Source records
┄┄┄┄┄┄┄┄┄┄┄┄┄┄┄┄┄┄┄┄
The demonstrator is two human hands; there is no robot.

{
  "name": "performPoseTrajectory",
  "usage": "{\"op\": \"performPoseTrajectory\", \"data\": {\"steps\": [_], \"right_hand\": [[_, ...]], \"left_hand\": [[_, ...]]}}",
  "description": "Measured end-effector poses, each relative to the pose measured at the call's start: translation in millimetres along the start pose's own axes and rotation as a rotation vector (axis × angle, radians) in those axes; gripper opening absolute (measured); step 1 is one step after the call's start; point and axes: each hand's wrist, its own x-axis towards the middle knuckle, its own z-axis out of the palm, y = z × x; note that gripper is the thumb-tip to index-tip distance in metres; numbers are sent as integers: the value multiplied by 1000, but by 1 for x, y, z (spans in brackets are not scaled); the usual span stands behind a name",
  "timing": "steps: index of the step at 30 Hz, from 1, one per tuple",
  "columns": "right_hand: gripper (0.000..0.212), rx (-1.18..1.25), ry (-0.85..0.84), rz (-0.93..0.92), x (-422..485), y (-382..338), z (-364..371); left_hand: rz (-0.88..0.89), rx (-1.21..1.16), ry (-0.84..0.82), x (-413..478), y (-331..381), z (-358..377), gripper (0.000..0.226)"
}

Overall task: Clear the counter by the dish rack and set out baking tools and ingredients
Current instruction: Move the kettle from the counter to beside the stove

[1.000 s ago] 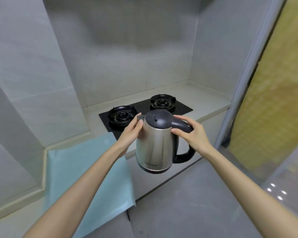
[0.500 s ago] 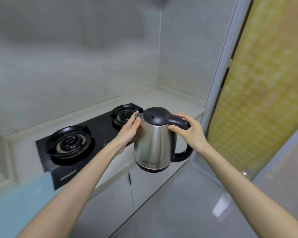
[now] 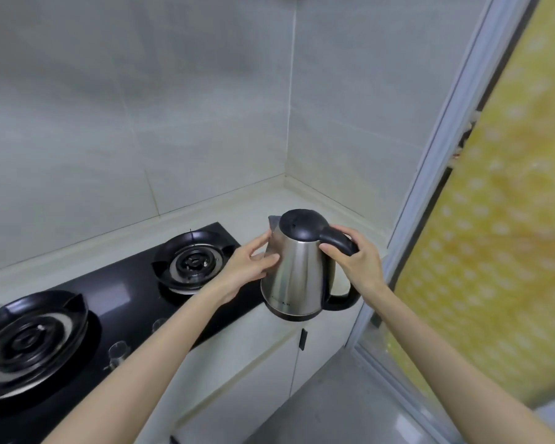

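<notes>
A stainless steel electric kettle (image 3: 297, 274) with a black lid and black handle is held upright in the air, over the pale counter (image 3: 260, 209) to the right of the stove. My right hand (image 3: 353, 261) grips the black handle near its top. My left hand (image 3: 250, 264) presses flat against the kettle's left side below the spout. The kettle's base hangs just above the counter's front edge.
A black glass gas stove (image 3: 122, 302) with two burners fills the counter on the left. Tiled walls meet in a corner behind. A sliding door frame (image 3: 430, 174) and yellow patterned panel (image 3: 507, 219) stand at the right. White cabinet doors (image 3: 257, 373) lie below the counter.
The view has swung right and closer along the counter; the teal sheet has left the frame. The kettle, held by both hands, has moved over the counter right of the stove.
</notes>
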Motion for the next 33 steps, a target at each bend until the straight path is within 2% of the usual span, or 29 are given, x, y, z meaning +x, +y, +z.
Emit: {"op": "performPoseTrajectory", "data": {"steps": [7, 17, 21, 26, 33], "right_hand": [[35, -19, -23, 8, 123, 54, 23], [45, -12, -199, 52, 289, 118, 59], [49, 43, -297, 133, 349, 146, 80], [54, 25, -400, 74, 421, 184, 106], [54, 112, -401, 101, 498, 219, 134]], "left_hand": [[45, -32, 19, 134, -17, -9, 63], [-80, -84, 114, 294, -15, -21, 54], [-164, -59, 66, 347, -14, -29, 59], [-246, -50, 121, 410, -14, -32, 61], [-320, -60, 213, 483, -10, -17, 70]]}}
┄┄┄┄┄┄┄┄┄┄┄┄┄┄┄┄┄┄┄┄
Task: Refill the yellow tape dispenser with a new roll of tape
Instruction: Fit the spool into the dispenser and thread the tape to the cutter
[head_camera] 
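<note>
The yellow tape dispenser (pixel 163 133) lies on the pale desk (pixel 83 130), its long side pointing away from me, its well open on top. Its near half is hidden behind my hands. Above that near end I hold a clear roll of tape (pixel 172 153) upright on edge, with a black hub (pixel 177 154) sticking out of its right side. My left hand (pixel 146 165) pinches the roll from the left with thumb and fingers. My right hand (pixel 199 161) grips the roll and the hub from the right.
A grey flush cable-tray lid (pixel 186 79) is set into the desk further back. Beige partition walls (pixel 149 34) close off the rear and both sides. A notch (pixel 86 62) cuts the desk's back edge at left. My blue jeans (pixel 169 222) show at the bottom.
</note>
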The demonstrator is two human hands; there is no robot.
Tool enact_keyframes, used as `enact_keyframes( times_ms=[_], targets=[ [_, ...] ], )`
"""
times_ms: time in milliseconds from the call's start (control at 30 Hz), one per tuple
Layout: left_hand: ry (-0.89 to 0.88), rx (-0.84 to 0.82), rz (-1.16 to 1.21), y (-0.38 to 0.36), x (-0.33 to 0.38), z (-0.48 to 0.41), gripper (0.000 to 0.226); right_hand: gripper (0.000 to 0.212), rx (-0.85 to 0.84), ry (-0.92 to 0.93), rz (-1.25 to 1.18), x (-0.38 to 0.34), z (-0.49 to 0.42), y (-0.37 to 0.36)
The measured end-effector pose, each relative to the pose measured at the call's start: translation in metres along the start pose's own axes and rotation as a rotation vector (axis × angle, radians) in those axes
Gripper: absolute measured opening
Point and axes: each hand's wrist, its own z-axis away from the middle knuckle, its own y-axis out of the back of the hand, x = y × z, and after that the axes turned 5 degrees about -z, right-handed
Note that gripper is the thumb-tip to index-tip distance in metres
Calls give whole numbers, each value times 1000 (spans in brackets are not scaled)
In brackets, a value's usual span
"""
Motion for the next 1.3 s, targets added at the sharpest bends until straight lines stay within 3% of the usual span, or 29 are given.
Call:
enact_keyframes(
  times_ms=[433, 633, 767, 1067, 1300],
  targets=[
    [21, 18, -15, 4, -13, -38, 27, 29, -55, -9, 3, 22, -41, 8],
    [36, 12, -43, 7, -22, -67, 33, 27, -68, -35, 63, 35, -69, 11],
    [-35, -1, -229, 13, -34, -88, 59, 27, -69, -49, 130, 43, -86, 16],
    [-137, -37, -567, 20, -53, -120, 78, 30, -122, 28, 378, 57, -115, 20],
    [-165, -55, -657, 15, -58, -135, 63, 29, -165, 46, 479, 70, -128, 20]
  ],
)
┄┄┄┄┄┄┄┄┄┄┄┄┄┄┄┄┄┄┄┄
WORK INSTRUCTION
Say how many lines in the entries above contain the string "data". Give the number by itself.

RESULT
2